Но доктор Чен с ней не согласна: «Это просто наука. И немного удачи».
– Ой, дорогая, представляешь, кто-то порвал страницу в «Паутине Шарлотты», – Луиза ищет в ящике «филмопласт».
Я посмотрела на нее, и сердце екнуло. Это та самая книга. Тот же синий переплет. Девочка в красном платьице.
– Я все исправлю, – ответила я, забирая у нее книгу, чтобы мои пальцы могли просто коснуться обложки в тех же местах, где были его пальцы, когда он читал мне в библиотеке под покровом ночи.
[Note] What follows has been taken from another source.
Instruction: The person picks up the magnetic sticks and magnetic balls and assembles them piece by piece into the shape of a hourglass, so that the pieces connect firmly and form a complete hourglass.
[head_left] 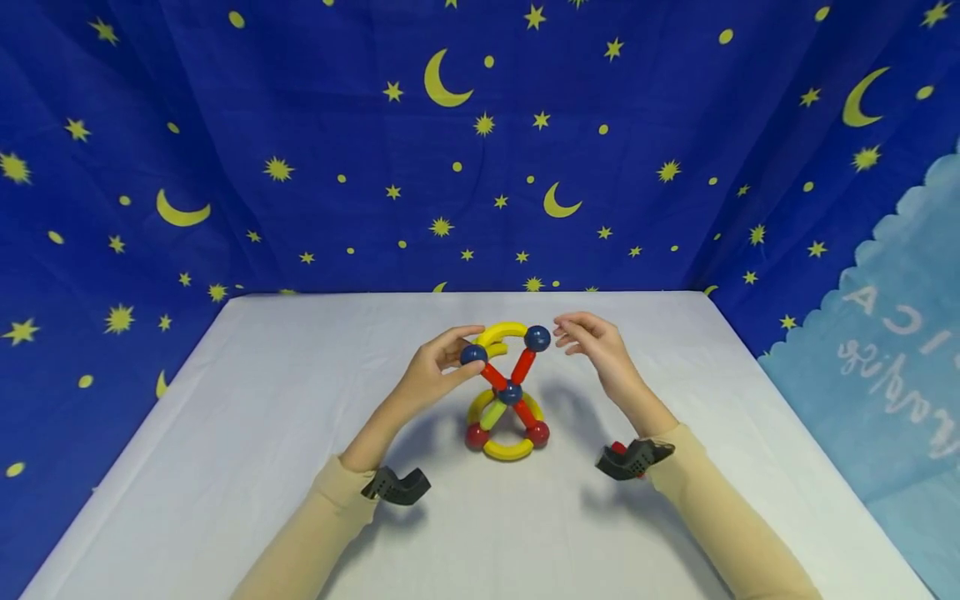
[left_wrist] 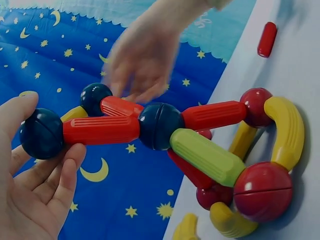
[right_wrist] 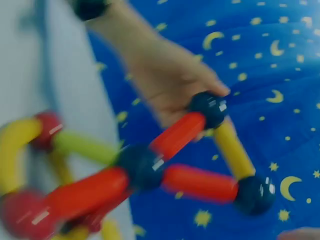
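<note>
A magnetic ball-and-stick model stands on the table. At its middle is a dark blue ball [head_left: 510, 392], joined to red rods [left_wrist: 212, 117] and a lime green rod [left_wrist: 207, 156]. Its base has red balls [head_left: 537, 434] and yellow curved rods [head_left: 508, 451]. My left hand [head_left: 427, 375] pinches the upper left blue ball [left_wrist: 42, 133] between thumb and fingers. Beside the upper right blue ball [head_left: 537, 338], my right hand [head_left: 600, 346] hovers apart from it with loosely bent fingers, holding nothing. A yellow curved rod [head_left: 501, 331] links the two upper balls.
A loose red rod [left_wrist: 267, 40] lies on the white table [head_left: 300, 500], partly hidden by the right wrist mount [head_left: 633, 459] in the head view. Behind the table hangs a blue curtain [head_left: 360, 133] with moons and stars.
</note>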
Я прижала ее к носу, хоть и знала, что она будет пахнуть всего лишь старой пыльной книгой. И все равно я вдохнула. Луиза смешно на меня посмотрела, а потом взяла сумочку.
– Я пошла обедать.
Мистер Уолкотт бы сказал, что время лечит. Но это неправда. Время ничего не лечит. Оно просто притупляет воспоминания, пока что-то, например классическая детская книга, не напомнит обо всем так, что дыхание перехватит и чувства нахлынут волной. Я с минуту наслаждалась книгой, а потом положила ее на стол, разгладила кусок клейкой ленты на порванной странице. Закрыв обложку, я услышала лай. Я подняла глаза и увидела, как Руфус затаскивает Мэдисон в библиотеку.
– Что ты делаешь? Ты должна была привязать его снаружи!
– Ой, можно подумать, я когда-нибудь могла с ним справиться. Ты готова?
Я смеюсь тому, что никогда не могу на нее злиться. Даже несколько лет назад, когда я считала, что она меня предала, я простила ее при первом же искреннем извинении. Через несколько недель после этого Луизу взяли обратно на работу. Не из-за Мэдисон – она не могла ничего поделать. А потому что библиотека получила анонимное пожертвование в размере четырехсот тысяч долларов, внушительную сумму, которая привела Мэри-Энн в такое радостное расположение духа, что она забыла, за что на меня сердилась. Много пересудов тогда было среди работников по поводу того, кто мог сделать такой подарок. Сначала я было подумала, что это был Донован, но Мэдисон возмутилась, когда услышала о моих подозрениях.